• _REQUIRED WORK_:
Find and copy each line of the data that includes "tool".

»»

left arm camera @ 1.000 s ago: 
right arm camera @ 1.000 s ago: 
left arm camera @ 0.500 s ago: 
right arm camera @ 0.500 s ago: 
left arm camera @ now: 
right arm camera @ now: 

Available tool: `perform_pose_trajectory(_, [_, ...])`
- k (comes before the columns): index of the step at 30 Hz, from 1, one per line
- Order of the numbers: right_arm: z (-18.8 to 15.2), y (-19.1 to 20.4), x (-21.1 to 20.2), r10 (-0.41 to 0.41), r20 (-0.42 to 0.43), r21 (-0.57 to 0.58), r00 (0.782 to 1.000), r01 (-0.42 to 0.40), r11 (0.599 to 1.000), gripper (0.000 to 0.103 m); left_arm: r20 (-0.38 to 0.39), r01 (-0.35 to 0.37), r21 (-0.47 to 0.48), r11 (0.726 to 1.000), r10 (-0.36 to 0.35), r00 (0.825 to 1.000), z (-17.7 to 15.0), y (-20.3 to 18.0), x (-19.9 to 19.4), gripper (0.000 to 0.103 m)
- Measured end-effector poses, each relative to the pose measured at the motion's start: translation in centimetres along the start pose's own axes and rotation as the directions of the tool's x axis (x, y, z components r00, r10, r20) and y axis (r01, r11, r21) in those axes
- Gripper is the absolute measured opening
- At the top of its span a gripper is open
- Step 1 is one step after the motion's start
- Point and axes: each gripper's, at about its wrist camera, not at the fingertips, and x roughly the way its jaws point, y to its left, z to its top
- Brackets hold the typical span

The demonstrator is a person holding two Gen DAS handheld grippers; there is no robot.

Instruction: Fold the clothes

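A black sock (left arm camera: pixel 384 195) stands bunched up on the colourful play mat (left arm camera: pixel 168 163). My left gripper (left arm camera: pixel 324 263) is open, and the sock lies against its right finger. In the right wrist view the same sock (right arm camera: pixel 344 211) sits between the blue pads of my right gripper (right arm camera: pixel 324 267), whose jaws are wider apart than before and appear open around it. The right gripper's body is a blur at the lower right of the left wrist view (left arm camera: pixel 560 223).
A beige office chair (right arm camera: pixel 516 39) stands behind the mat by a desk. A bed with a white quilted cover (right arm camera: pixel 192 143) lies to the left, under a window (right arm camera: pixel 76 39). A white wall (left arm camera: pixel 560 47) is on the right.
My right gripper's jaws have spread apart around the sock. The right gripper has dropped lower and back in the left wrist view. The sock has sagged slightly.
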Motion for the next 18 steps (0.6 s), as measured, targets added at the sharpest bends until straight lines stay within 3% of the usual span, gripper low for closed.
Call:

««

• _TASK RESPONSE_:
Available tool: `perform_pose_trajectory(_, [_, ...])`
- Measured end-effector poses, each relative to the pose measured at the motion's start: translation in centimetres along the start pose's own axes and rotation as the directions of the tool's x axis (x, y, z components r00, r10, r20) and y axis (r01, r11, r21) in those axes

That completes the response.